I see two main aspects of your problem to comment on.
1) Convergence of the two methods.
Your first method is convergent, but not to as high of a tolerance as you have set. Using the L1-supnorm, np.max(np.abs(x_new1 - x_new))
, to compare the previous iteration value to the current iteration value shows that your first update mechanism converges at a tolerance of a little over 1e-14 (you can calculate the corresponding convergence level of phi
). Your second method might not be convergent at all. The routine is being cut off by your maximum iteration bound, but even with 1000 iterations, the L1-supnorm under the second method never falls below 0.009, with iteration steps in general much smaller than under the first routine. Further, increasing the iteration bound decreases its performance. I would therefore attribute the accuracy of the second method more to your initial guess rather than algorithm performance.
2) How to increase performance
There are two suggestions I would give right off the bat. First, think about how you are generating your initial guess. Newton-type optimization methods are notoriously sensitive to initial conditions. I'm not sure if your current guess has any theoretical underpinnings (right now, it looks like you just picked a random value and repeated for all parameters), but if not, think about some way to inform it better (perhaps a simplified solution method - OLS is used sometimes for initial values, but you would probably have to think of something else, given that your system is underdetermined). Second, your method to deal with negative parameter values (x_new1[x_new1<0] = 0.001
) is very ad-hoc and does not help your algorithm. If the parameters should be non-negative, you are actually solving a constrained optimization problem and that should be taken into account in your algorithm, especially in the Gradient. For theoretical details on both initial-guess sensitivity of Newton-type algorithms and constrained optimization algorithms, any good textbook on nonlinear optimization/programing should help. A good possible choice would be Boyd and Vandenberghe's Convex Optimization, which Boyd provides for free from his website here. For implementation/code, it's hard to beat Numerical Recipes. Depending on which version you look at, it will either give you code in C++, C, or Fortran. However, you should be able to convert their algorithms to Python/NumPy fairly painlessly.

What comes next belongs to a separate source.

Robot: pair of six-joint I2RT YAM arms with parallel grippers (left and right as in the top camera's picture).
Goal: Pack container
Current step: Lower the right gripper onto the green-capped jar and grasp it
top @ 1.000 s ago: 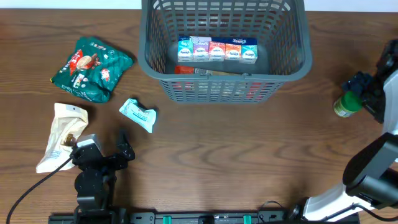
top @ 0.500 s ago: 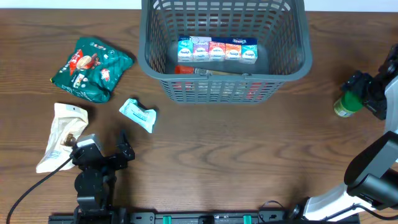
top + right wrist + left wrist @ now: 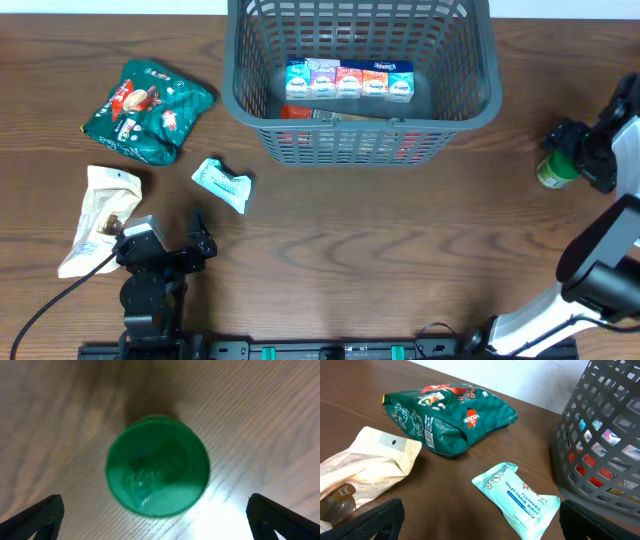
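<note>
dark wood-grain table under grey container, white wall behind.

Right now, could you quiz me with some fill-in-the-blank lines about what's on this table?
The bottle has a ___ cap.
The left end effector and the right end effector are both ___.
The row of cartons sits inside the ___.
Missing words: green; open; basket.
</note>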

Concerning your last question about np.linalg.norm
, I'm not sure to what part of your code you're referring.
EDIT
That being said, I'm not sure why you are doing any of this at all. The paper you are trying to use includes code that can be almost exactly replicated in Python. In the paper, the author is using the biconjugate gradient method, which he applies in (4.1.3) and (4.1.4) using the bicg
function in Matlab. Rather than trying to write your own optimization routine, use the corresponding bicg
method included in the Python module scipy
. It can be imported with from scipy.sparse.linalg import bicg
.
As a general note for optimization routines: if you don't have to write them yourself, don't. For the most part, there has already been someone who has spent most of their life developing efficient implementation of the method you need. Often, especially with Python, these are made freely available (with the exception of proprietary solvers). So, unless numerical methods are your thing, your time would likely be better spent figuring out the most efficient way to use those pre-written routines. In this example that would include understanding the sparsity structure the author of your paper defined in equation (4.1.2). Without that, the paper just become a matter of calculating the solution with equation (3.2.3) which you could likely do (albeit inefficiently, given that you're not using the sparsity structure) with np.linalg.solve
. Or, since you have an underdetermined system, you could use scipy.optimize.nnls
, which also has the benefit of keeping your values non-negative. There's a nice example of its usage here.